_Task prompt_
Output the opening lines of the records exactly. End with the line that contains "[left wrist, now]".

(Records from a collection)
□ □ □

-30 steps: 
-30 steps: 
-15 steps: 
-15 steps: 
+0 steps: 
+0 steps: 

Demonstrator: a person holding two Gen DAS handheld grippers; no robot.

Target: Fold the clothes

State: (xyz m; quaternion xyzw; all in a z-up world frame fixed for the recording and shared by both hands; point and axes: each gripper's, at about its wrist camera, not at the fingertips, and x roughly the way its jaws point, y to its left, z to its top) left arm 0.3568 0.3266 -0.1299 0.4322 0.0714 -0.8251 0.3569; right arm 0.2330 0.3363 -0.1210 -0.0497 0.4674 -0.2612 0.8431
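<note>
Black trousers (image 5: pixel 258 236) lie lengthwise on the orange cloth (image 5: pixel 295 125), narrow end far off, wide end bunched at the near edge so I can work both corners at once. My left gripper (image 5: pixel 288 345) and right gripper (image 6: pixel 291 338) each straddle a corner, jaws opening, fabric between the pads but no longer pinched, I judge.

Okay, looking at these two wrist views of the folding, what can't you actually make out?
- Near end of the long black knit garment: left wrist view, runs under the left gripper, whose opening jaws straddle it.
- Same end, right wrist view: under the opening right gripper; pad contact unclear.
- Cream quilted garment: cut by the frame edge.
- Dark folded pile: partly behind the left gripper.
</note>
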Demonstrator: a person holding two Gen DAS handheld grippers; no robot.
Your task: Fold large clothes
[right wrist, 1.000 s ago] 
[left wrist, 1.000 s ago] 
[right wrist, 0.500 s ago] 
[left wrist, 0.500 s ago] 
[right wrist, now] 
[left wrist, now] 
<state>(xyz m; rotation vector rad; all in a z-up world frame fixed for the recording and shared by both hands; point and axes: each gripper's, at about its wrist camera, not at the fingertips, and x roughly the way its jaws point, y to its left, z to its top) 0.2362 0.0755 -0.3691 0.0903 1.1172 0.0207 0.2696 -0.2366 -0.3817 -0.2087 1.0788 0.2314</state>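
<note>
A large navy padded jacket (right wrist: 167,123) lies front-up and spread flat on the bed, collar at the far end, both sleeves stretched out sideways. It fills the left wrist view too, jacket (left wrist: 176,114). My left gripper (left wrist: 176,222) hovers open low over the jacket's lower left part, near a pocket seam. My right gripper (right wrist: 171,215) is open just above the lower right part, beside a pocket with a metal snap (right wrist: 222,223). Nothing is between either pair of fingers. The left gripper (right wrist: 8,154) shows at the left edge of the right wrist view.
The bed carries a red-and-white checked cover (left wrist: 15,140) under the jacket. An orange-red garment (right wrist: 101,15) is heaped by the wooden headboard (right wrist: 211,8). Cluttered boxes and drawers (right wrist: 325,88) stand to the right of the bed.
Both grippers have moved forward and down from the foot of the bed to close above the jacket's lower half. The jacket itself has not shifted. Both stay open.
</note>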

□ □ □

_Result of the task_
-30 steps: 
-30 steps: 
-15 steps: 
-15 steps: 
+0 steps: 
+0 steps: 

Demonstrator: a person holding two Gen DAS handheld grippers; no robot.

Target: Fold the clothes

State: (xyz m; quaternion xyzw; all in a z-up world frame fixed for the recording and shared by both hands; point and axes: each gripper's, at about its wrist camera, not at the fingertips, and x roughly the way its jaws point, y to its left, z to its top) left arm 0.3568 0.3266 -0.1299 0.4322 0.0714 -0.8251 0.3569; right arm 0.2330 0.3363 -0.1210 -0.0497 0.4674 -0.2612 0.8431
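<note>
Black trousers (image 5: pixel 258 236) lie lengthwise on the orange cloth (image 5: pixel 295 125), narrow end far off, wide end bunched at the near edge so I can work both corners at once. My left gripper (image 5: pixel 288 345) and right gripper (image 6: pixel 291 338) each straddle a corner, jaws opening, fabric between the pads but no longer pinched, I judge.

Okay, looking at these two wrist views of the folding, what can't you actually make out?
- Near end of the long black knit garment: left wrist view, runs under the left gripper, whose opening jaws straddle it.
- Same end, right wrist view: under the opening right gripper; pad contact unclear.
- Cream quilted garment: cut by the frame edge.
- Dark folded pile: partly behind the left gripper.
</note>
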Demonstrator: a person holding two Gen DAS handheld grippers; no robot.
Your task: Fold large clothes
[right wrist, 1.000 s ago] 
[left wrist, 1.000 s ago] 
[right wrist, 0.500 s ago] 
[left wrist, 0.500 s ago] 
[right wrist, now] 
[left wrist, now] 

Nothing else belongs in the answer.